_Your task_. Output the data that follows exactly, line for line.
____ Dataset excerpt
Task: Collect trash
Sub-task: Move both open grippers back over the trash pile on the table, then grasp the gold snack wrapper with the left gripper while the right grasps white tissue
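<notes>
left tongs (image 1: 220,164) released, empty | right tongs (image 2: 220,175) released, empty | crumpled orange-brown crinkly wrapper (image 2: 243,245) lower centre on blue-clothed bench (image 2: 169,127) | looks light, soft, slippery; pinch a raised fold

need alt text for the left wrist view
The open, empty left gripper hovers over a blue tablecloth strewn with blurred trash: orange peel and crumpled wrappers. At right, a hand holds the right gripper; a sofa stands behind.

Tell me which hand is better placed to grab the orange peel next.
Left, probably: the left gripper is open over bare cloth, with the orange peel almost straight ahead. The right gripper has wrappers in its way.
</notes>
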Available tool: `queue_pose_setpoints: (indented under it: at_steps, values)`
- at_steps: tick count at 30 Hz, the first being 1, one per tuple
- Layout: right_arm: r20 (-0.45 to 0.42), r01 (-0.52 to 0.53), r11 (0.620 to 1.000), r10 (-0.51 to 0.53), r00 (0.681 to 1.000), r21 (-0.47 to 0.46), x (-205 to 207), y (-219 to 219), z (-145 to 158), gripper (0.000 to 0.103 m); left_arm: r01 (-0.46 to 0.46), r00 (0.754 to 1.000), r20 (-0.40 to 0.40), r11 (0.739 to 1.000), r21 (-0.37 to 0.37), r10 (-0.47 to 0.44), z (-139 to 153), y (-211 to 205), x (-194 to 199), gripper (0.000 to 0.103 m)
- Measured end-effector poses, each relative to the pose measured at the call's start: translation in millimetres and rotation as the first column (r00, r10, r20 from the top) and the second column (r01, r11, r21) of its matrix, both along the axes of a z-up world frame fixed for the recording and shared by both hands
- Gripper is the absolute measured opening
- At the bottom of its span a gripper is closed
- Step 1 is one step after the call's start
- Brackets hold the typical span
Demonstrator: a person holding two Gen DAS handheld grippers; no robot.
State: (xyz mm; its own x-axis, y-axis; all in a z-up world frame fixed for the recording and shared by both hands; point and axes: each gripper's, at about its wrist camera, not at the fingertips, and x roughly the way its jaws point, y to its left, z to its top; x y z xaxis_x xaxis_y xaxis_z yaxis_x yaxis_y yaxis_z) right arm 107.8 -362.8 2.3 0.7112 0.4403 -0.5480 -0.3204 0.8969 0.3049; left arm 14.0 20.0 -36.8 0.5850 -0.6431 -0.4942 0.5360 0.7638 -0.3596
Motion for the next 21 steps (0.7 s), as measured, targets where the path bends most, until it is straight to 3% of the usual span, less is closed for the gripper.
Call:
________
_Output of the exercise_.
Task: Collect trash
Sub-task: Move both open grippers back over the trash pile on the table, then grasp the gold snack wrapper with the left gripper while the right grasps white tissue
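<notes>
left tongs (image 1: 220,164) released, empty | right tongs (image 2: 220,175) released, empty | crumpled orange-brown crinkly wrapper (image 2: 243,245) lower centre on blue-clothed bench (image 2: 169,127) | looks light, soft, slippery; pinch a raised fold

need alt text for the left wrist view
The open, empty left gripper hovers over a blue tablecloth strewn with blurred trash: orange peel and crumpled wrappers. At right, a hand holds the right gripper; a sofa stands behind.

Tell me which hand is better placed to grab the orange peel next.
Left, probably: the left gripper is open over bare cloth, with the orange peel almost straight ahead. The right gripper has wrappers in its way.
</notes>
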Available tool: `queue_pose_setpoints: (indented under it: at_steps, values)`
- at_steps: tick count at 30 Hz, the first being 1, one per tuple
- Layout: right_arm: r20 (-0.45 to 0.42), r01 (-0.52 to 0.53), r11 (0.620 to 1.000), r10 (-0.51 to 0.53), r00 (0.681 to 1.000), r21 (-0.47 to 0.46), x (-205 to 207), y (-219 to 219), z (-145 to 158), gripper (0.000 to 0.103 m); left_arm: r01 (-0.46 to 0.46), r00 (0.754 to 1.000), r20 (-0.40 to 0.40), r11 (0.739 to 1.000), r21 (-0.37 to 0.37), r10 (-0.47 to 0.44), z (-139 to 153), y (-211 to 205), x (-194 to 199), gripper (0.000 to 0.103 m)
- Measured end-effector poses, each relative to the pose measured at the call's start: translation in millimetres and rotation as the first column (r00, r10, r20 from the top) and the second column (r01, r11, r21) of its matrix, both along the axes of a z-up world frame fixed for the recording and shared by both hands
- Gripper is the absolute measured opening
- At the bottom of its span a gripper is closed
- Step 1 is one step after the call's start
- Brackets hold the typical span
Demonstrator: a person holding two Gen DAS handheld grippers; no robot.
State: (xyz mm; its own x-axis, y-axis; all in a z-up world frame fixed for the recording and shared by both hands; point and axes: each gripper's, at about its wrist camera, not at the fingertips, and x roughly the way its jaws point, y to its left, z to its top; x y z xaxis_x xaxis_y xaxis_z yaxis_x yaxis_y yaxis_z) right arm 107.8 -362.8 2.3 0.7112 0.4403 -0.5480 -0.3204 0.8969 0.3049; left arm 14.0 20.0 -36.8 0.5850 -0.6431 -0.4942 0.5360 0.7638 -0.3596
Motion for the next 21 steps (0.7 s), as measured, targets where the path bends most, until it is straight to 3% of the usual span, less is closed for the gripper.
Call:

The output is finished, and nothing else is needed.